• _What you should do_
Write out the listing below exactly, and omit any images you find in it.

• _Collected data_
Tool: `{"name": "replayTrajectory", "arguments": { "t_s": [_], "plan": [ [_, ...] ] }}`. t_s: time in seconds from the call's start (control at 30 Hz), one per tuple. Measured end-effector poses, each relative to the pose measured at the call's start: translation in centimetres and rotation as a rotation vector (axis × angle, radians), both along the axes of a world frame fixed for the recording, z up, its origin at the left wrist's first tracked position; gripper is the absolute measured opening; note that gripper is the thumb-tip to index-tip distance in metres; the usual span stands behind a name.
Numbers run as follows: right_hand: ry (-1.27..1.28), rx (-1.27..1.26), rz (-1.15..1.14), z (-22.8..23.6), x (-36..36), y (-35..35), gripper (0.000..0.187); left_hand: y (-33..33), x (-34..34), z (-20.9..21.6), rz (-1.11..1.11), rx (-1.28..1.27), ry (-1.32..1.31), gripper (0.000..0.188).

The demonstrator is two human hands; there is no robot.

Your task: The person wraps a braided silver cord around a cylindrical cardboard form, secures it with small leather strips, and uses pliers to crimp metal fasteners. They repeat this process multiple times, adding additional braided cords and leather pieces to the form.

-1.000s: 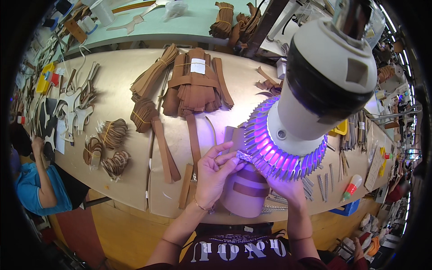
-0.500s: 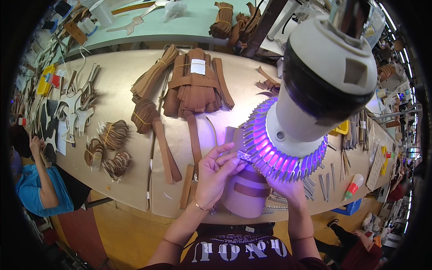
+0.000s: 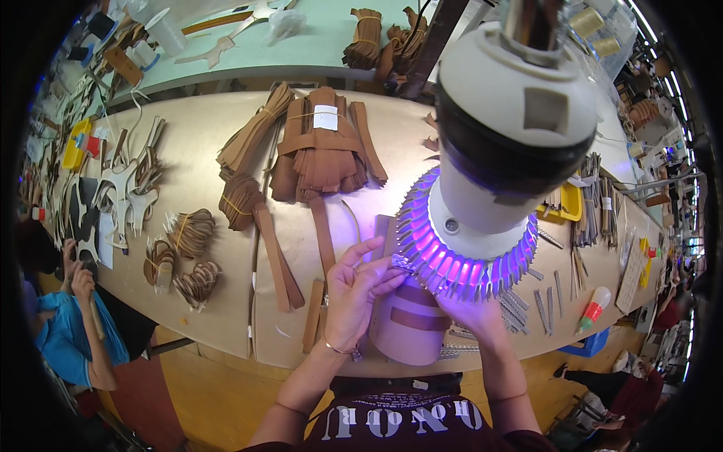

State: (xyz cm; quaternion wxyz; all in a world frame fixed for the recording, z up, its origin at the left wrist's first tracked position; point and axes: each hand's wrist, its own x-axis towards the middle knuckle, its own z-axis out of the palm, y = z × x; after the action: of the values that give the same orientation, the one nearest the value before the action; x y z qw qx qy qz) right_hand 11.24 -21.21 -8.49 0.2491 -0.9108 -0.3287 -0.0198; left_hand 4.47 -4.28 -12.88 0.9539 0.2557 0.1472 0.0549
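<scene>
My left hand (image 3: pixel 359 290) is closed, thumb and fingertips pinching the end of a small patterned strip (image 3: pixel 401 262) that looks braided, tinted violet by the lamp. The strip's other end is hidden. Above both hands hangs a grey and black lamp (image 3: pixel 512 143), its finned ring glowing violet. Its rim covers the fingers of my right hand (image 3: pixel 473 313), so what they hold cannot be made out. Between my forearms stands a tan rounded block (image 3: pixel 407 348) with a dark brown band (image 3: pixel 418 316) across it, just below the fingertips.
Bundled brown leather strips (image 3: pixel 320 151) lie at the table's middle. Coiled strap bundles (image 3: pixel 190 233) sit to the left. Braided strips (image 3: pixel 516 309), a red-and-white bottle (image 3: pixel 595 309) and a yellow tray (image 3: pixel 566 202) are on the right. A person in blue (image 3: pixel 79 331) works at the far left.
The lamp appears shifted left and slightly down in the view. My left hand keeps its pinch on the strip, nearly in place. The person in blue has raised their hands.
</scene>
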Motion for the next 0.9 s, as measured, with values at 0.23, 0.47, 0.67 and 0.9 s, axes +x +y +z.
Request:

• _Solved problem_
Tool: `{"name": "replayTrajectory", "arguments": { "t_s": [_], "plan": [ [_, ...] ] }}`. t_s: time in seconds from the call's start (control at 30 Hz), one per tuple. Measured end-effector poses, each relative to the pose measured at the call's start: translation in centimetres and rotation as a rotation vector (axis × angle, radians), both along the axes of a world frame fixed for the recording, z up, its origin at the left wrist's first tracked position; gripper is the absolute measured opening; note that gripper is the thumb-tip to index-tip distance in metres; the usual span stands behind a name.
Numbers run as follows: right_hand: ry (-1.27..1.28), rx (-1.27..1.26), rz (-1.15..1.14), z (-22.8..23.6), x (-36..36), y (-35..35), gripper (0.000..0.187); left_hand: y (-33..33), x (-34..34), z (-20.9..21.6), rz (-1.11..1.11), rx (-1.28..1.27), ry (-1.32..1.31), gripper (0.000..0.188).

The demonstrator is two human hands; there is no robot.

Your task: The person wraps a braided silver cord around a cylindrical cardboard form, secures it with small leather strips, and uses pliers to crimp metal fasteners. They repeat this process multiple times, adding additional braided cords and leather pieces to the form.

-1.000s: 
-0.500s: 
+0.000s: 

State: (xyz cm; quaternion wxyz; all in a world frame fixed for the recording, z up, its origin at the left wrist's first tracked position; point and axes: each hand's wrist, its own x-axis towards the middle knuckle, its own z-axis out of the palm, y = z × x; after the action: of the values that give the same orientation, the one nearest the value before the action; x y z qw qx qy qz) right_hand 11.24 -21.21 -8.49 0.2491 -0.9108 -0.3287 -0.0198; left_hand 4.47 -4.28 -12.88 0.9539 0.2557 0.1472 0.0549
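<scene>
My left hand (image 3: pixel 359 290) is closed, thumb and fingertips pinching the end of a small patterned strip (image 3: pixel 401 262) that looks braided, tinted violet by the lamp. The strip's other end is hidden. Above both hands hangs a grey and black lamp (image 3: pixel 512 143), its finned ring glowing violet. Its rim covers the fingers of my right hand (image 3: pixel 473 313), so what they hold cannot be made out. Between my forearms stands a tan rounded block (image 3: pixel 407 348) with a dark brown band (image 3: pixel 418 316) across it, just below the fingertips.
Bundled brown leather strips (image 3: pixel 320 151) lie at the table's middle. Coiled strap bundles (image 3: pixel 190 233) sit to the left. Braided strips (image 3: pixel 516 309), a red-and-white bottle (image 3: pixel 595 309) and a yellow tray (image 3: pixel 566 202) are on the right. A person in blue (image 3: pixel 79 331) works at the far left.
The lamp appears shifted left and slightly down in the view. My left hand keeps its pinch on the strip, nearly in place. The person in blue has raised their hands.
</scene>
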Motion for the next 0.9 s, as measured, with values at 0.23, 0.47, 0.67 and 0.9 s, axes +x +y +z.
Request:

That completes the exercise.